■ **PROBLEM STATEMENT**
Retype the listing below exactly, pictures removed.

******

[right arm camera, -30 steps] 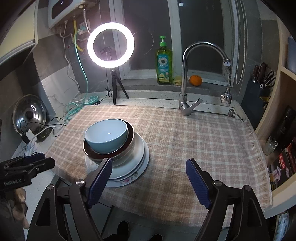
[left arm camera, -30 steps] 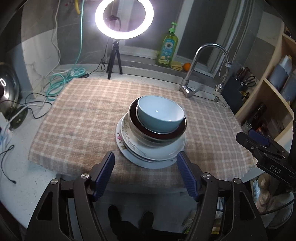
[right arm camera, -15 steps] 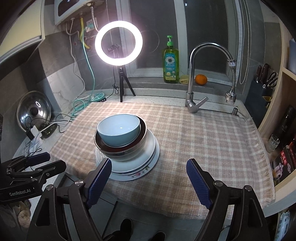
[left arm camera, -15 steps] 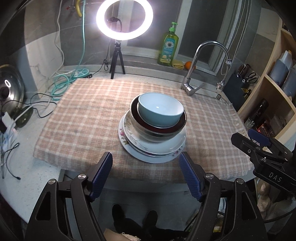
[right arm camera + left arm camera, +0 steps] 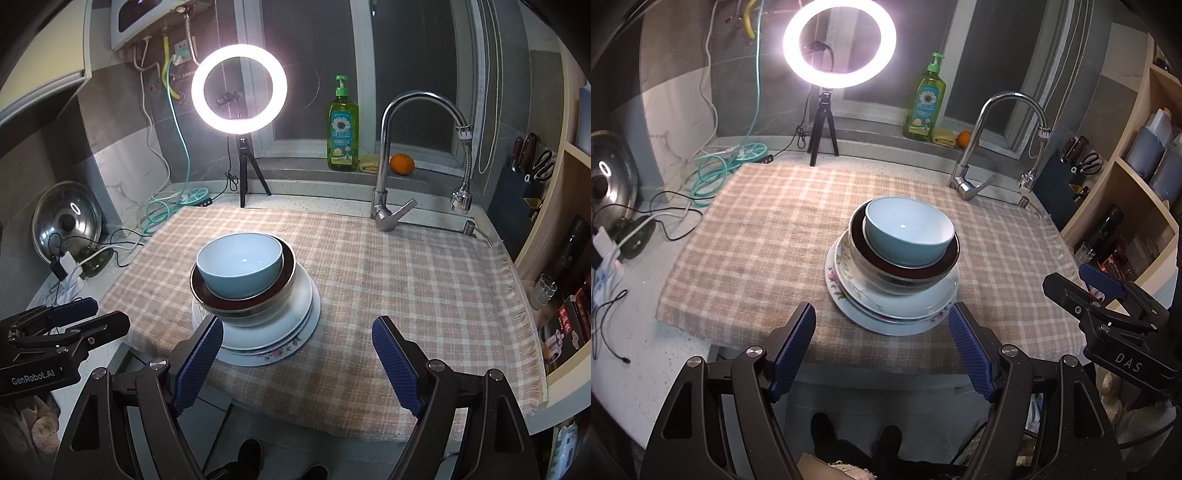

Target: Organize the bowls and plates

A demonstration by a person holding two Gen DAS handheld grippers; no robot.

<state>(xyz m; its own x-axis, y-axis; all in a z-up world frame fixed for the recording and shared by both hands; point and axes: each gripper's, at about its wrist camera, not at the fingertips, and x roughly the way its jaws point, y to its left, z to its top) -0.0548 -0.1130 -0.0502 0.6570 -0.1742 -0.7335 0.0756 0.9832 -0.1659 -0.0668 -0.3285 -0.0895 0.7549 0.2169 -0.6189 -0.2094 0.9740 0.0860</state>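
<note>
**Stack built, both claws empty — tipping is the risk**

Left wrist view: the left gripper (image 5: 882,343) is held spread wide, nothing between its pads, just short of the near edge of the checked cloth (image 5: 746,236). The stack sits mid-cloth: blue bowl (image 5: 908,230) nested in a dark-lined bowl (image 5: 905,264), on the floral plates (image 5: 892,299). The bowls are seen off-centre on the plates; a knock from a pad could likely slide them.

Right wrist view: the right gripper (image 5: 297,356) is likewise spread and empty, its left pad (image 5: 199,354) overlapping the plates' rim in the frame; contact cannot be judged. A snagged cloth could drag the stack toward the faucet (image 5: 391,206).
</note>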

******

■ **OUTPUT BELOW**
[right arm camera, -30 steps] 
[left arm camera, -30 steps] 
[right arm camera, -15 steps] 
[left arm camera, -15 steps] 
[right arm camera + left arm camera, +0 steps] 

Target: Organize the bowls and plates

A demonstration by a person holding two Gen DAS handheld grippers; no robot.

<state>(xyz m; its own x-axis, y-axis; all in a z-up world frame fixed for the recording and shared by both hands; point and axes: each gripper's, at about its wrist camera, not at the fingertips, and x roughly the way its jaws point, y to its left, z to its top) -0.0548 -0.1130 -0.0502 0.6570 -0.1742 -0.7335 0.0756 0.9832 -0.1659 -0.0668 -0.3285 -0.0895 0.7549 0.2169 -0.6189 -0.2094 0.9740 0.0860</state>
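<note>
**Stack built, both claws empty — tipping is the risk**

Left wrist view: the left gripper (image 5: 882,343) is held spread wide, nothing between its pads, just short of the near edge of the checked cloth (image 5: 746,236). The stack sits mid-cloth: blue bowl (image 5: 908,230) nested in a dark-lined bowl (image 5: 905,264), on the floral plates (image 5: 892,299). The bowls are seen off-centre on the plates; a knock from a pad could likely slide them.

Right wrist view: the right gripper (image 5: 297,356) is likewise spread and empty, its left pad (image 5: 199,354) overlapping the plates' rim in the frame; contact cannot be judged. A snagged cloth could drag the stack toward the faucet (image 5: 391,206).
</note>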

The output has been completed.